Task item >> Only the lines from the one containing "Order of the" through the one containing "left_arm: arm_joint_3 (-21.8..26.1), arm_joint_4" should be printed, exactly as they appear below, with both ends included.

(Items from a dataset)
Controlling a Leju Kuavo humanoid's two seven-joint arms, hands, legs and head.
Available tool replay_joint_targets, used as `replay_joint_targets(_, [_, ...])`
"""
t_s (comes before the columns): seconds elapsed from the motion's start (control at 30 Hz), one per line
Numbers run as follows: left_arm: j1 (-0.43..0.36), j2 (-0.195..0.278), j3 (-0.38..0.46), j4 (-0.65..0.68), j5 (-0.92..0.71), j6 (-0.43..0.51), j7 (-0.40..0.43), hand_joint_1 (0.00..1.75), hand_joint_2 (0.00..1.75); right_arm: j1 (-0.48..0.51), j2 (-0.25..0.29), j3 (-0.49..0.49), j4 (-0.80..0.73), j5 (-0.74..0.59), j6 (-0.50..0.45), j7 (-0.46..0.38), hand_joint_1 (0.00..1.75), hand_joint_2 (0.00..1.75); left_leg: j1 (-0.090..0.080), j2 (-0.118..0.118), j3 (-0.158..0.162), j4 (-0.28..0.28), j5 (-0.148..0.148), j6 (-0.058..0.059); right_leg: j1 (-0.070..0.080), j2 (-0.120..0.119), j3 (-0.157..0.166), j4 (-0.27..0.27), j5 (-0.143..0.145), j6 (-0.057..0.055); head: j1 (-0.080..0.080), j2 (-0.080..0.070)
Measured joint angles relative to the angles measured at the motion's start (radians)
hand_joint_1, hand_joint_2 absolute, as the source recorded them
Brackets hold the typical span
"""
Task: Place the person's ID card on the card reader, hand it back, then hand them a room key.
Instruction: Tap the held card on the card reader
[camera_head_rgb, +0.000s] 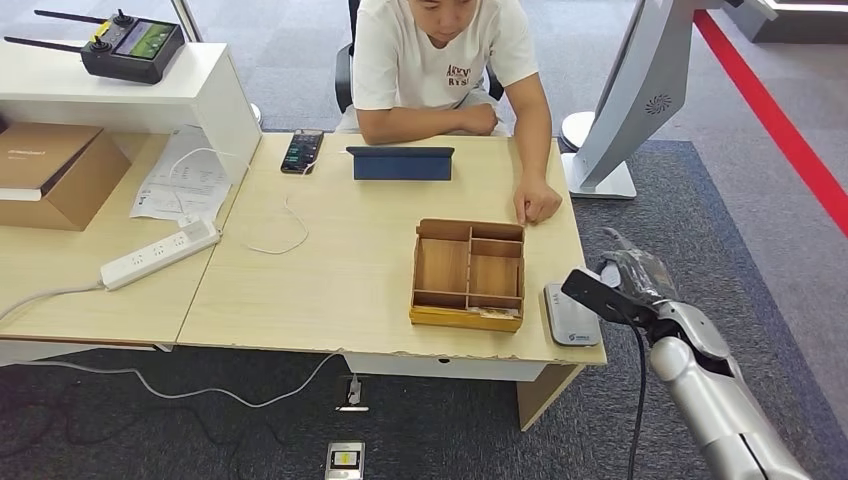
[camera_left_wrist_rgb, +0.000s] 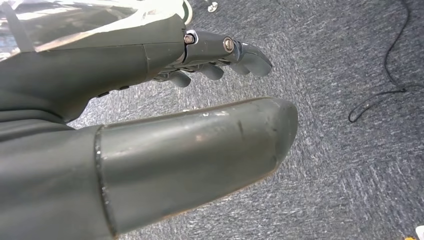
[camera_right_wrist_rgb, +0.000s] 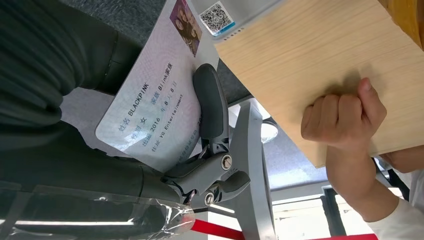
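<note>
The ID card (camera_right_wrist_rgb: 150, 95) is a pale, glossy rectangle with a bluish-white tint, a small photo at one end and rows of dark print down its face. It sits in the robot's right hand (camera_right_wrist_rgb: 165, 125), pinched between the thick grey thumb behind it and a dark finger (camera_right_wrist_rgb: 210, 107) laid flat across its printed side. In the head view the right hand (camera_head_rgb: 625, 280) hovers just off the desk's right edge, near the front right corner, holding the card beside the card reader (camera_head_rgb: 571, 315), not on it.

The print reads "BLACKPINK", with a line that seems to say "YG Entertainment"; the other characters are too small to read. The grey reader lies on the desk's front right corner, touching the wooden divided tray (camera_head_rgb: 468, 276), and carries a QR sticker (camera_right_wrist_rgb: 217, 16).

The person's fist (camera_head_rgb: 537, 205) rests on the desk's right edge, behind the tray.

The left hand (camera_left_wrist_rgb: 150, 125) hangs over grey carpet, fingers nearly straight and apart, holding nothing.
</note>
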Motion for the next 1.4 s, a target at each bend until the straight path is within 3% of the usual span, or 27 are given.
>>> replay_joint_targets(1.4, [-0.001, 0.000, 0.001, 0.000, -0.010, 0.000, 0.011, 0.00, 0.00, 0.048, 0.056, 0.070, 0.073, 0.023, -0.012, -0.005, 1.75, 1.75, 0.000, 0.000, 0.002, 0.000, 0.000, 0.000, 0.000, 0.000, 0.002, 0.000, 0.000, 0.000, 0.000, 0.000])
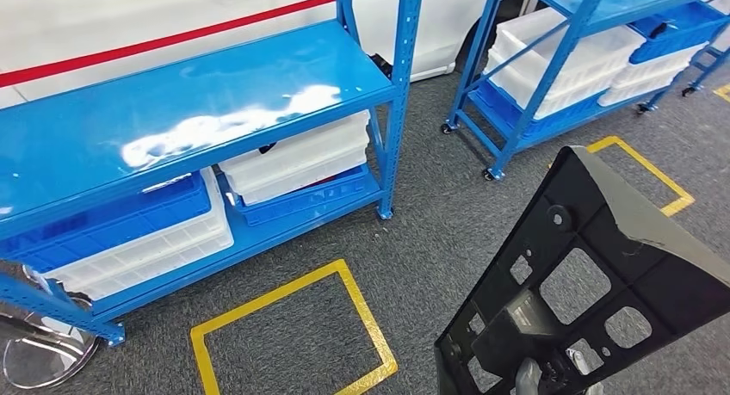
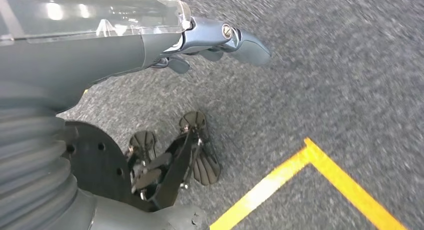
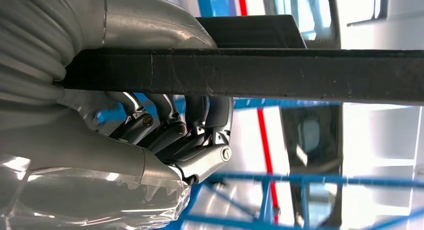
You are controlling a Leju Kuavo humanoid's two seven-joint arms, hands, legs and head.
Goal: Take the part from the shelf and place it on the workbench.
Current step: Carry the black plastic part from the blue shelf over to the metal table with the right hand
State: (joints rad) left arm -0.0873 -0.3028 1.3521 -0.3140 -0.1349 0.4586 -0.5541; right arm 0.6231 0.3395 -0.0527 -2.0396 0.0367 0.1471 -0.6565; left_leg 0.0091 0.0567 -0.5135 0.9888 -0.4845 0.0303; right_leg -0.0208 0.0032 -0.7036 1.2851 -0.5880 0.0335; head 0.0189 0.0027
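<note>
A: Item one?
B: Flat black perforated plastic part (image 1: 594, 274), riding near right, right hand (image 3: 165, 140) clamping its edge.
A: Left hand (image 2: 220, 39)?
B: Hanging over grey carpet (image 2: 350, 64), fingers loose, holding nothing.
A: Surroundings?
B: Blue steel shelf (image 1: 189, 111) far left, white bins (image 1: 297, 158) sitting underneath; yellow floor square (image 1: 293, 335) lying between.

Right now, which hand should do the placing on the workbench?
Right. The right hand already grips the black part, fingers curled under its edge. The left hand hangs over the grey carpet, holding nothing. No workbench is visible yet.

No legible txt or labels.
</note>
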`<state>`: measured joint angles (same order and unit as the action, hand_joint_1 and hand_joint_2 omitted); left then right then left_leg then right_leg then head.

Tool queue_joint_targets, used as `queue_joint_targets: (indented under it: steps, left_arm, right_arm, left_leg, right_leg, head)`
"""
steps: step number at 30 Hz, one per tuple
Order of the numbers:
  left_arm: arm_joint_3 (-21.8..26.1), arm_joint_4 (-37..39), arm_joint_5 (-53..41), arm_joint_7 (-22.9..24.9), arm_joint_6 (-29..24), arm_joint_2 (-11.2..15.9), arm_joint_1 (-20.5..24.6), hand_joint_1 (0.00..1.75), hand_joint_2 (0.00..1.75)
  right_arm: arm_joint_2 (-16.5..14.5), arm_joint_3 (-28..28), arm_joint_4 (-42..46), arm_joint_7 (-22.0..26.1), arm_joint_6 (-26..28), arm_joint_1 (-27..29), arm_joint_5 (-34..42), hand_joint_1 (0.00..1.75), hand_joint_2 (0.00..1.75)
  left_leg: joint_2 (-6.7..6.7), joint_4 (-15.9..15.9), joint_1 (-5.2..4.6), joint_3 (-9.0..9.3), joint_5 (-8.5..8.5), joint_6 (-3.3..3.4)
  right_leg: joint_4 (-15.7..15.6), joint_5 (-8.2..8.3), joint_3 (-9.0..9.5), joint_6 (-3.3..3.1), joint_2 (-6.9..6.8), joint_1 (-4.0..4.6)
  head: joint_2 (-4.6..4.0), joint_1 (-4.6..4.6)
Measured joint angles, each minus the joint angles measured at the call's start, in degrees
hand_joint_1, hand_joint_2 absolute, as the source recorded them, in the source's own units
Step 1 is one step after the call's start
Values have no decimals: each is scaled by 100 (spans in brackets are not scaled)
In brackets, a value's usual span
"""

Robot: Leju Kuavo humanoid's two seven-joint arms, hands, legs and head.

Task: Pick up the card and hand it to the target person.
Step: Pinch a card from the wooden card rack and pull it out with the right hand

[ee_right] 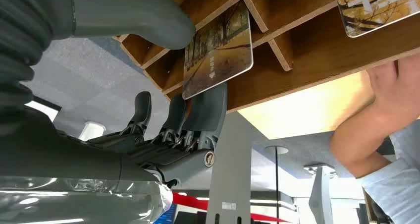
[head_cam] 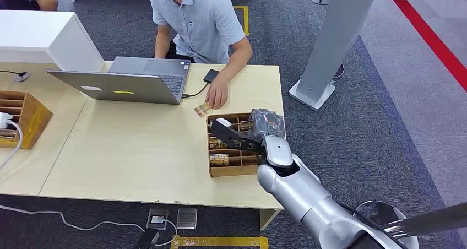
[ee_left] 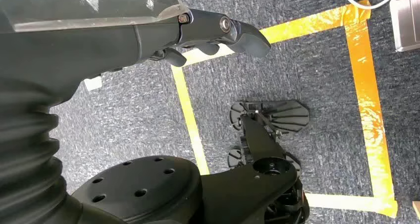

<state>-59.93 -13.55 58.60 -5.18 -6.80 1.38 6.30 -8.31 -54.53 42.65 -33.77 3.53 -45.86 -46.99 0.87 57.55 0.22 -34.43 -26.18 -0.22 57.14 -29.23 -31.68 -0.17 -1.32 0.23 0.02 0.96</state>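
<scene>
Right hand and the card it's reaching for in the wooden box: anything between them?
Nothing. In the right wrist view the right hand already pinches the card between thumb and fingers.

Silver right arm — glossy, rounded; dark hand, grey ribbed wrist cover, screw at the knuckle.

The table is pale wood; the divided box on it is darker brown wood; the card at the right hand bears a golden autumn scene of trees with small white marks; that hand has dark grey fingers and a lighter grey thumb; the arm is silver; the laptop is grey with a yellow strip; the person's shirt is light blue; the carpet is speckled blue-grey, crossed by yellow tape; a red stripe runs along the floor.
</scene>
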Motion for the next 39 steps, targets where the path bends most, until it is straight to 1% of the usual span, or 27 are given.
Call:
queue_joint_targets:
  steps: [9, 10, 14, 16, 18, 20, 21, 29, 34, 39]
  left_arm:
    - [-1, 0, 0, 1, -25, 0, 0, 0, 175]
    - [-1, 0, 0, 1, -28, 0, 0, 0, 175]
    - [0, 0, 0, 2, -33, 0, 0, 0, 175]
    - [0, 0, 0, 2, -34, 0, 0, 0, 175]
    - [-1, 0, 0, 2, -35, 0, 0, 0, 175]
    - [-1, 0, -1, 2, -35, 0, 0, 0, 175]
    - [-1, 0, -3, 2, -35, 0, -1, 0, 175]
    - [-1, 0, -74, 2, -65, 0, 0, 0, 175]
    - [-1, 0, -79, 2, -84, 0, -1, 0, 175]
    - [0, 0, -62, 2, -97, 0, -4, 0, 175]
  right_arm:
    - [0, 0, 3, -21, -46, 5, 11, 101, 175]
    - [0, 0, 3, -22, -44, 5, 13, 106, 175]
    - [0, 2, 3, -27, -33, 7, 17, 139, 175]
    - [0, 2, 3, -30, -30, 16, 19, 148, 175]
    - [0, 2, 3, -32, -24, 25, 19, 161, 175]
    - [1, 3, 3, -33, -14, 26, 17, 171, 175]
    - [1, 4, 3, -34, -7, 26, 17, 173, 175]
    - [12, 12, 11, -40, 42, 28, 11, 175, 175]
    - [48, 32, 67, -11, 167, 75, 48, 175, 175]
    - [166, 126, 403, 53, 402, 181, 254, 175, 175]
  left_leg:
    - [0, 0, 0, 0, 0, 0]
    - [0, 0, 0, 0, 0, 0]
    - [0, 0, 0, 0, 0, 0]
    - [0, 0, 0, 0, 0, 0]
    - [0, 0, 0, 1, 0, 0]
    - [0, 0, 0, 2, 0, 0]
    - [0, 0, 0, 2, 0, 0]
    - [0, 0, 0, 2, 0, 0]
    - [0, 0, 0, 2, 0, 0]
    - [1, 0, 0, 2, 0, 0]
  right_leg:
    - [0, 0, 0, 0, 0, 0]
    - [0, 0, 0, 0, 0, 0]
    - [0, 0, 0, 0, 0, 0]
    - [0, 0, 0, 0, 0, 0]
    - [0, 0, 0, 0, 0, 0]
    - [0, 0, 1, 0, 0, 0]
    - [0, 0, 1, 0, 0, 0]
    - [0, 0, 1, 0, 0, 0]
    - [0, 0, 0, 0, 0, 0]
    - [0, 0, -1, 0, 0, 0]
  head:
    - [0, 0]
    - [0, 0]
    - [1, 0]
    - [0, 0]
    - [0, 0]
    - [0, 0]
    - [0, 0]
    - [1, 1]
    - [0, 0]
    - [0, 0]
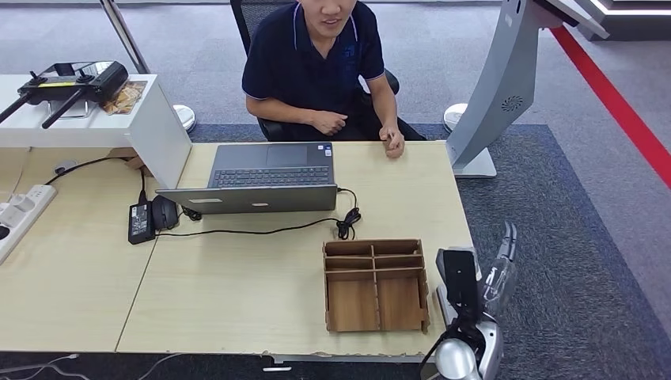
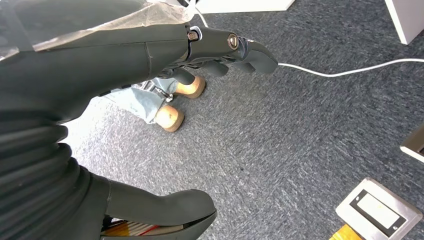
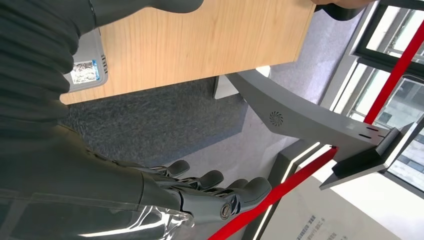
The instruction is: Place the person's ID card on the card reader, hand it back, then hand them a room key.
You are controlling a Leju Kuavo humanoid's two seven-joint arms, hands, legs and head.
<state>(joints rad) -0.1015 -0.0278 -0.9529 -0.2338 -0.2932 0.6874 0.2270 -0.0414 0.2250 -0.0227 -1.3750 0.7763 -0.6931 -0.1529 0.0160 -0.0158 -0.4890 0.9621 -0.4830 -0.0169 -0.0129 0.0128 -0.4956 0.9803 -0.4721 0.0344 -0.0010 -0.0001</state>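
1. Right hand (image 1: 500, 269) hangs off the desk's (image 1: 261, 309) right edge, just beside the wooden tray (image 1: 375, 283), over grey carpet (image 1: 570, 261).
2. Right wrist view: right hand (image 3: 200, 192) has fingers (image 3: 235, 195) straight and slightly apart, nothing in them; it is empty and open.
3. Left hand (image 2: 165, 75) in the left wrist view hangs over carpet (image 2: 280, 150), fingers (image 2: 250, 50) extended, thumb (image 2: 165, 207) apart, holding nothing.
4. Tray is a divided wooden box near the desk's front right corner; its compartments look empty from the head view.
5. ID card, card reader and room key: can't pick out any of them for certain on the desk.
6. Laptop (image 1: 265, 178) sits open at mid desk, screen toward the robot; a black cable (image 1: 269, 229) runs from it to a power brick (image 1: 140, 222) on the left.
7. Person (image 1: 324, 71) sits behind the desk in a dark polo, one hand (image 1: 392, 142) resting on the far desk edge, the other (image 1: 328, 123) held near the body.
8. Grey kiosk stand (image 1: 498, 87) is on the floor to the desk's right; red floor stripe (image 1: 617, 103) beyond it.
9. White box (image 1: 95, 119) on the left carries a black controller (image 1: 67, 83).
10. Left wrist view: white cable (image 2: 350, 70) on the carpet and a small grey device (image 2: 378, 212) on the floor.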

Solution >>
Order of the numbers:
  left_arm: arm_joint_3 (-21.8..26.1), arm_joint_4 (-37..39), arm_joint_5 (-53..41), arm_joint_7 (-22.9..24.9), arm_joint_6 (-29..24), arm_joint_2 (-11.2..15.9), arm_joint_1 (-20.5..24.6), hand_joint_1 (0.00..1.75), hand_joint_2 (0.00..1.75)

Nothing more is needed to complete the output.